BRIEF » Would you transcribe the whole listing exactly and drop its images?

INFORMATION SHOWN »
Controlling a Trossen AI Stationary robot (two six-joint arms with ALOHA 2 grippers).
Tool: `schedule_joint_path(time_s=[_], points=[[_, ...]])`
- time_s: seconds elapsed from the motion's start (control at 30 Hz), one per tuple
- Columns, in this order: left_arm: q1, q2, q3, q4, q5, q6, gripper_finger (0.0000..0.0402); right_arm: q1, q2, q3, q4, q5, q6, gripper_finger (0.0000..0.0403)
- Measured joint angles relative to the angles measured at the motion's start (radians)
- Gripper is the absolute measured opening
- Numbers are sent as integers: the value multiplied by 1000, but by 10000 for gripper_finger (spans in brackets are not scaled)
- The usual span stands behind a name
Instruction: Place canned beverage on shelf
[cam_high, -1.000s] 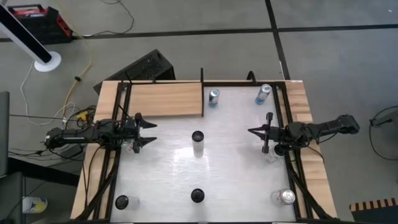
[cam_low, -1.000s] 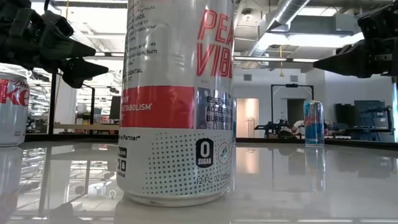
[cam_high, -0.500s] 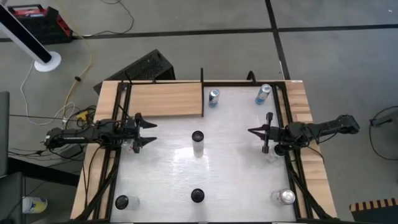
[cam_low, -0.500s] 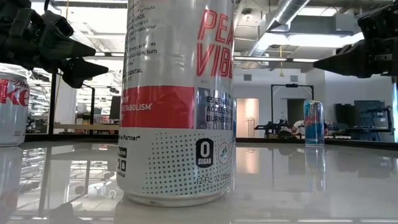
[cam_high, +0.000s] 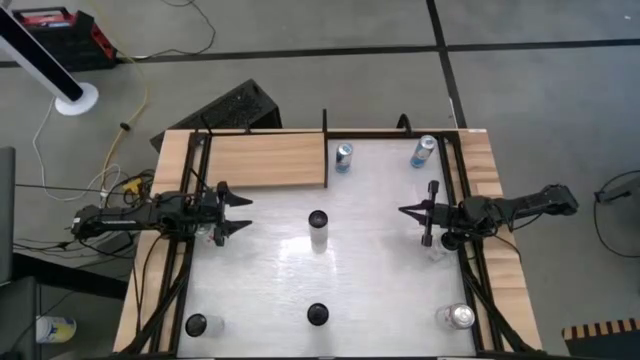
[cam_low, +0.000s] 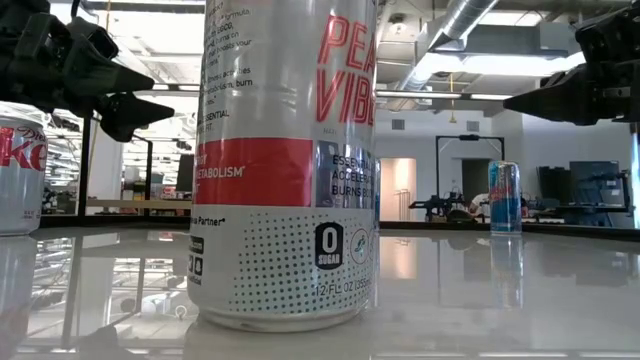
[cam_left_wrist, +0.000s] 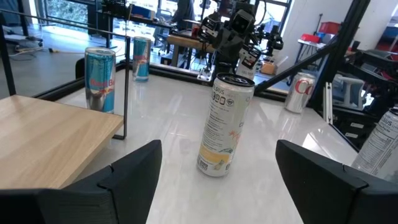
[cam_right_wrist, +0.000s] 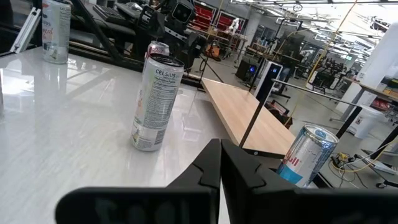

REPLY »
Controlling a Trossen AI Stationary robot (two six-joint arms with ALOHA 2 grippers).
Tool: `schedule_joint_path(time_s=[_], points=[[_, ...]])`
- time_s: seconds elapsed from the motion's start (control at 30 Hz), one per tuple
- Columns, in this order: left_arm: q1, q2, q3, q4, q5, q6, gripper_finger (0.0000..0.0402); right_arm: q1, q2, q3, q4, q5, q6, gripper_finger (0.0000..0.0403)
- Measured joint angles relative to the angles measured at the motion's start (radians)
- Gripper is the absolute measured opening
- Numbers are sent as integers: the value multiplied by 1000, but by 10000 for gripper_finger (spans in brackets are not scaled)
- The usual span stands behind a name
Instruction: Place canned beverage on shelf
[cam_high, -1.000s] 
[cam_low, -1.000s] 
[cam_high, -0.500s] 
[cam_low, -0.500s] 
[cam_high, +0.000s] 
[cam_low, +0.000s] 
[cam_left_wrist, +0.000s] 
[cam_right_wrist, +0.000s] 

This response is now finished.